Segmentation rules

When you add a translation document to a project, it is segmented during the import process. Segmentation is a process of splitting the text in a translation document into segments, or translation units. The translator's job is then to create a translation for every unit, establishing a translation pair (consisting of the original segment, called the source segment, and its translation, called the target segment) that can be stored in a translation memory.

By default, the segment boundaries are punctuation marks. In most cases, a full stop signifies the end of a sentence, and a sentence is usually a meaningful unit with a possible translation. However, there are exceptions. It may, for example, happen that a full stop is not followed by a new sentence, e.g. in the case of an ordinal number in some languages.

The segmentation is defined by segmentation rules which are specific to each source language. For memoQ, segmentation rules are resources that can be edited. memoQ comes with pre-defined segmentation rules that should be sufficient in most cases. However, you can edit and share segmentation rules, which increases the flexibility and the accuracy of memoQ.
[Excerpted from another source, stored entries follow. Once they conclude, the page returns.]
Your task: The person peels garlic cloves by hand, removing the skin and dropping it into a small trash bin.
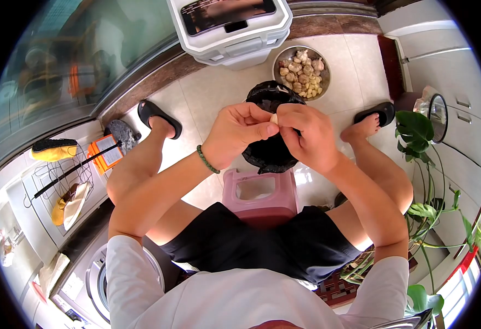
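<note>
A small pale garlic clove (274, 118) is pinched between the fingertips of both hands. My left hand (236, 133), with a dark beaded bracelet at its wrist, grips the clove from the left. From the other side, my right hand (309, 135) closes its thumb and fingers on it; the clove is partly hidden. Directly below both hands stands a bin lined with a black bag (268, 156). Beyond it, a metal bowl (326, 82) on the floor holds garlic heads (302, 59) and peeled cloves (306, 90).
A phone (226, 13) lies on a grey-white box (240, 49) at the far side. A pink stool (259, 200) is between my legs. Leafy plants (416, 134) stand at right; a wire rack (67, 170) and an orange box (106, 153) are at left.
</note>
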Available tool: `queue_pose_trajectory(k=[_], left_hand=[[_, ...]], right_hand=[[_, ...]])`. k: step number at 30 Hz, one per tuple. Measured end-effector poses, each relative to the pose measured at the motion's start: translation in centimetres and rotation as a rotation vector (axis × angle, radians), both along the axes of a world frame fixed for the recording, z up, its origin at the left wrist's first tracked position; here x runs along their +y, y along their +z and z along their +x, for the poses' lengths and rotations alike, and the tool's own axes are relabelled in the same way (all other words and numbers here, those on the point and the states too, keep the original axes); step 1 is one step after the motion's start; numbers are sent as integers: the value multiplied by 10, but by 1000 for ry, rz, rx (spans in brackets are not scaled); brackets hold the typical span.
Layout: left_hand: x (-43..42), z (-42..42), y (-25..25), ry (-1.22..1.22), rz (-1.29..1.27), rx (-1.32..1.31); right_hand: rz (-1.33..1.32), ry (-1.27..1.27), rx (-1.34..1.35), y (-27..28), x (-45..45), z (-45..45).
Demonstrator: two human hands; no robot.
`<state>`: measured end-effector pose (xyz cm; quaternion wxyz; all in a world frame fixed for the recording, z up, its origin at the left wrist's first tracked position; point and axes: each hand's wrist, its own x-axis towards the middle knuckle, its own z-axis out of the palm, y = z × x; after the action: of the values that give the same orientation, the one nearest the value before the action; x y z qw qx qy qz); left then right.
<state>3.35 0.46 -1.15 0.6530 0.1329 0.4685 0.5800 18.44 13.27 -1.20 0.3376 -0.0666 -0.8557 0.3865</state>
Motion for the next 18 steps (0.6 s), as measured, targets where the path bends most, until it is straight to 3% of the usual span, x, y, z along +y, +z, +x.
queue_pose_trajectory(k=[2,4,7,18], left_hand=[[1,-1,2,14,21,6],[4,-4,5,22,118,21],[6,-7,6,36,114,81],[7,-7,-9,47,145,71]], right_hand=[[-47,13,-20,-5,-5,1],[-495,-25,-4,-9,-11,0],[-719,0,3,-3,-8,-3],[-813,59,-30,5,-3,2]])
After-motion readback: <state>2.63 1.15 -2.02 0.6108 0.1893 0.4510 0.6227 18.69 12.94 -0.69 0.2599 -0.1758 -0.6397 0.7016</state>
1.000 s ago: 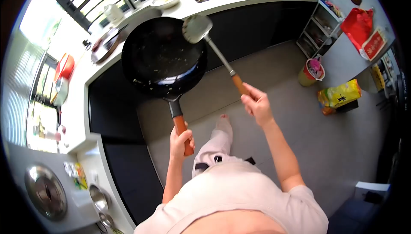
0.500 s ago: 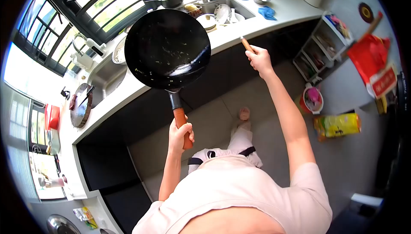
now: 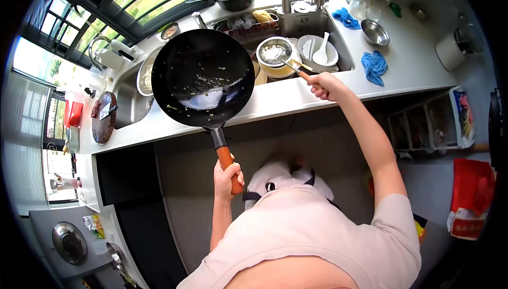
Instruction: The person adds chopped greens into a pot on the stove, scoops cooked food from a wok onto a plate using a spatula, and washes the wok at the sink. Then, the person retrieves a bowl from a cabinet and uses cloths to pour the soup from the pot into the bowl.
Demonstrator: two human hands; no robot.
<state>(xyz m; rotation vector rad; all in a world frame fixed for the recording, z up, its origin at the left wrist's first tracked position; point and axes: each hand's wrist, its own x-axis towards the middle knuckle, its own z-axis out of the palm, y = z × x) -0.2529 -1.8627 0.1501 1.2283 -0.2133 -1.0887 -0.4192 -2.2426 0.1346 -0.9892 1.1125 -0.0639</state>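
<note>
My left grip (image 3: pixel 228 175) is closed round the handle of the wok (image 3: pixel 203 80), which I hold up before me, its inside facing my view and flecked with pale bits. In the picture it overlaps the edge of the bench (image 3: pixel 280 97). My right grip (image 3: pixel 326 86) is wrapped round the handle of the turner (image 3: pixel 304 75), whose head is over the bowl (image 3: pixel 260 55) in the sink (image 3: pixel 343 51); I can't tell whether they touch. Just right of the bowl a spoon (image 3: pixel 320 56) lies on a plate (image 3: pixel 332 52).
</note>
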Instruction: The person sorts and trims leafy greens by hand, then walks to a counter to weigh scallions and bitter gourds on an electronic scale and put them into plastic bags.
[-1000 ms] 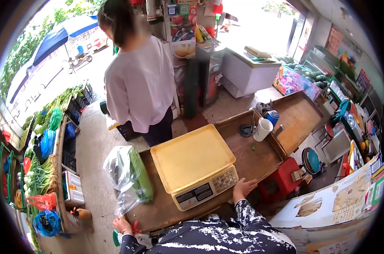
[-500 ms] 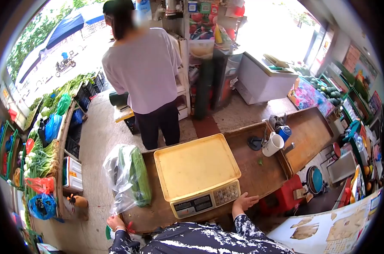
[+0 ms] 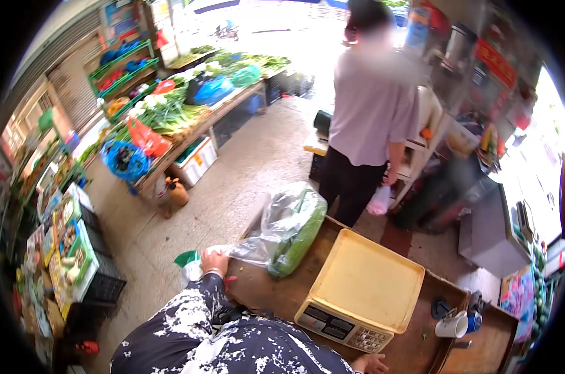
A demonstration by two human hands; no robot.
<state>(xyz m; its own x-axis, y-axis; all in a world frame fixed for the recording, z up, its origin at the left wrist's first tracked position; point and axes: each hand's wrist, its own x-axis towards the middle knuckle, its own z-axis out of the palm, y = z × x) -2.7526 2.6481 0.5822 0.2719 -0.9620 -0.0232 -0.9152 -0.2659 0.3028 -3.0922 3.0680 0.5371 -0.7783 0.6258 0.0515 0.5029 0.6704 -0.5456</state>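
Observation:
My left hand (image 3: 215, 262) rests at the left edge of the wooden counter (image 3: 257, 290), beside the loose end of a clear plastic bag (image 3: 276, 215); whether its fingers grip the bag is unclear. A long green gourd (image 3: 300, 240) lies in that bag. To its right sits a yellow-topped weighing scale (image 3: 369, 280) with an empty tray. My right hand (image 3: 371, 363) lies at the counter's near edge, below the scale's keypad, fingers spread and holding nothing.
Another person (image 3: 373, 112) stands beyond the counter, a pink bag (image 3: 379, 201) in one hand. A white mug (image 3: 452, 325) and blue can (image 3: 474, 321) stand on the right. Vegetable stands (image 3: 170, 115) line the left; a white freezer (image 3: 491, 230) is at right.
The view has swung left, shifting the counter and scale rightward and lower. The other person's hand with a pink bag now shows. My hands remain at the counter's edge.

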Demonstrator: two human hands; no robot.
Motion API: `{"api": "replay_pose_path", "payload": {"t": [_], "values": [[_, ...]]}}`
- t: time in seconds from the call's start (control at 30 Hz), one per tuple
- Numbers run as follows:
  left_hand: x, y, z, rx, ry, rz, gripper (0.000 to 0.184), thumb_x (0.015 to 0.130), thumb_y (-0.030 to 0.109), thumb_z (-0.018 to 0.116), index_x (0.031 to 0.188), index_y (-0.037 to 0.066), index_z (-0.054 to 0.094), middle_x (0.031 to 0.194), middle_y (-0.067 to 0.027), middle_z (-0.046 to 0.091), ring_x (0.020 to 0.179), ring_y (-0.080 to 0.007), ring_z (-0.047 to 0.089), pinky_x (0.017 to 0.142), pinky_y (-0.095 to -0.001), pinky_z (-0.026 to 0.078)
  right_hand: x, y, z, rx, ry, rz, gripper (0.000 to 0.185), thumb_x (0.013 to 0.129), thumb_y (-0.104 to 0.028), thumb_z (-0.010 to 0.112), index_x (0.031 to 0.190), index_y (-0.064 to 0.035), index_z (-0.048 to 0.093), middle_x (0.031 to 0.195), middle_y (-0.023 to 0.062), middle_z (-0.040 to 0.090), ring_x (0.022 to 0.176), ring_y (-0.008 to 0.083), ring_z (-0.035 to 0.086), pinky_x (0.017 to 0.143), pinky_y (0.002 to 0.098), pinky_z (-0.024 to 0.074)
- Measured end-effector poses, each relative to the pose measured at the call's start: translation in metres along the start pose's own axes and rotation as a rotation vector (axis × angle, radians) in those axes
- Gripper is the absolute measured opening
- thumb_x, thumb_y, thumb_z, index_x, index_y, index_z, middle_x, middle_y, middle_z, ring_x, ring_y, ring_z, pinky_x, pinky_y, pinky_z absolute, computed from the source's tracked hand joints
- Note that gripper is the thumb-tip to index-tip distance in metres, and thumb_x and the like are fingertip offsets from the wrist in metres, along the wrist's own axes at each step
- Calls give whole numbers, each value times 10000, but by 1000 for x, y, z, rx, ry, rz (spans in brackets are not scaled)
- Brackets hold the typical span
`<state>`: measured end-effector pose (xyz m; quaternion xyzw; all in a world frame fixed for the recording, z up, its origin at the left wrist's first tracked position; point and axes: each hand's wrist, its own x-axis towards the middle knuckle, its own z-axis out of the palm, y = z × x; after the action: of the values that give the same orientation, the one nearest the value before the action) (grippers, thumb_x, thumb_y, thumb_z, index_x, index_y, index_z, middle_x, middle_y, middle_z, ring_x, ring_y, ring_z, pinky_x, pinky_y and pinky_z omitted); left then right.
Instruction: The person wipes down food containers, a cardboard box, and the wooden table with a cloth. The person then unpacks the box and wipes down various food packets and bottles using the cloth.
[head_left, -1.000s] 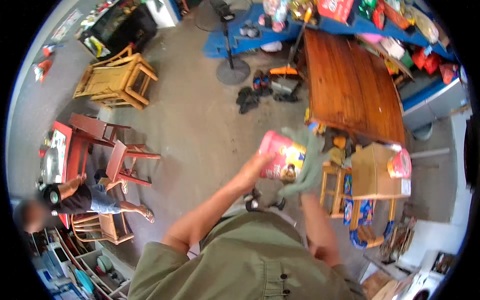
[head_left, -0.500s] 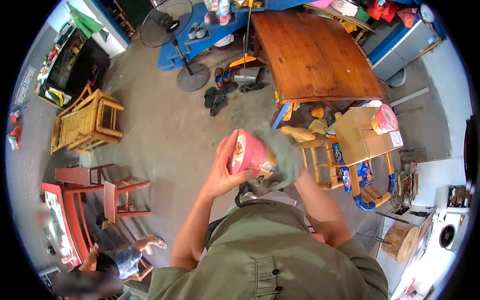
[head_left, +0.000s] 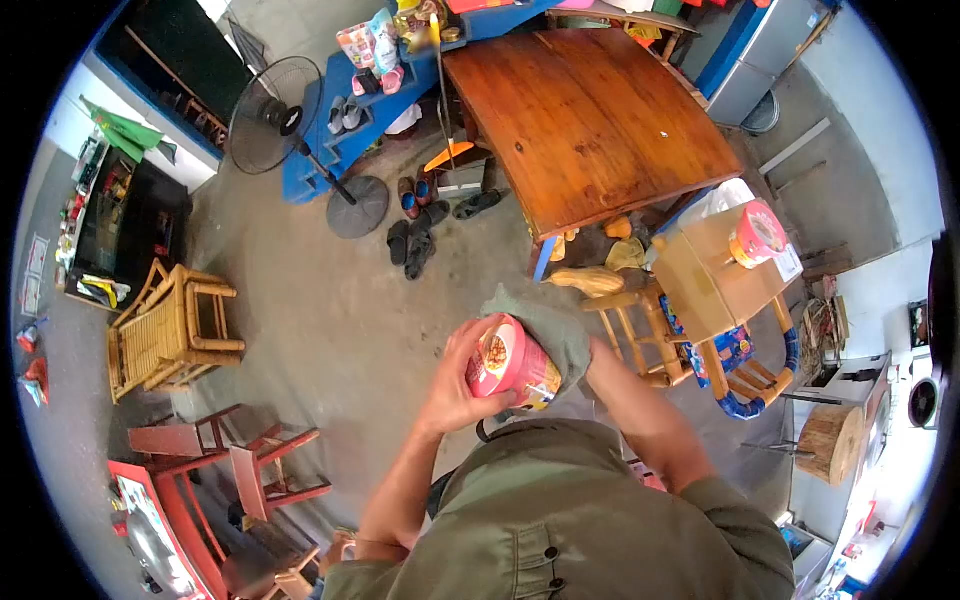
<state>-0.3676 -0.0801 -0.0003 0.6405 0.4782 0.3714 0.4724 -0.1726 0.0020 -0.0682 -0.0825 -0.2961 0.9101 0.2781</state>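
My left hand (head_left: 455, 382) is closed around a pink food tub (head_left: 512, 368), tilted so that its lid with a picture of food faces up and left. A grey-green cloth (head_left: 548, 330) is wrapped against the tub's right side. Behind that cloth, my right hand (head_left: 598, 362) grips it; most of the fingers are hidden. Both hands are in front of my chest, above the floor.
At my right, a second pink tub (head_left: 757, 235) stands on a cardboard box (head_left: 705, 275), which rests on a bamboo chair (head_left: 745, 405). A wooden table (head_left: 600, 125) is ahead. A standing fan (head_left: 355, 205), shoes (head_left: 410, 245) and red stools (head_left: 265, 470) are around the floor.
My view has shifted. The cloth has moved from a blurred position at the tub's far right to lie closer against its side and upper edge. My left hand still holds the tub.
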Motion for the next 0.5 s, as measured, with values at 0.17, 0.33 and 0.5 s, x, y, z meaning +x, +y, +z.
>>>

Important: When you are migrating from another tool, memoQ offers support for the SRX (Segmentation Rule eXchange) 1.0 standard to provide 100% compatibility. This ensures a perfect recycling of translation memories. You can import SRX files if you select the resource and click Edit.

Note: memoQ's segmentation is based on regular expressions – an extremely powerful tool for working with text. Among other things, regular expressions make it easy for users (translators) to customize the segmentation rules.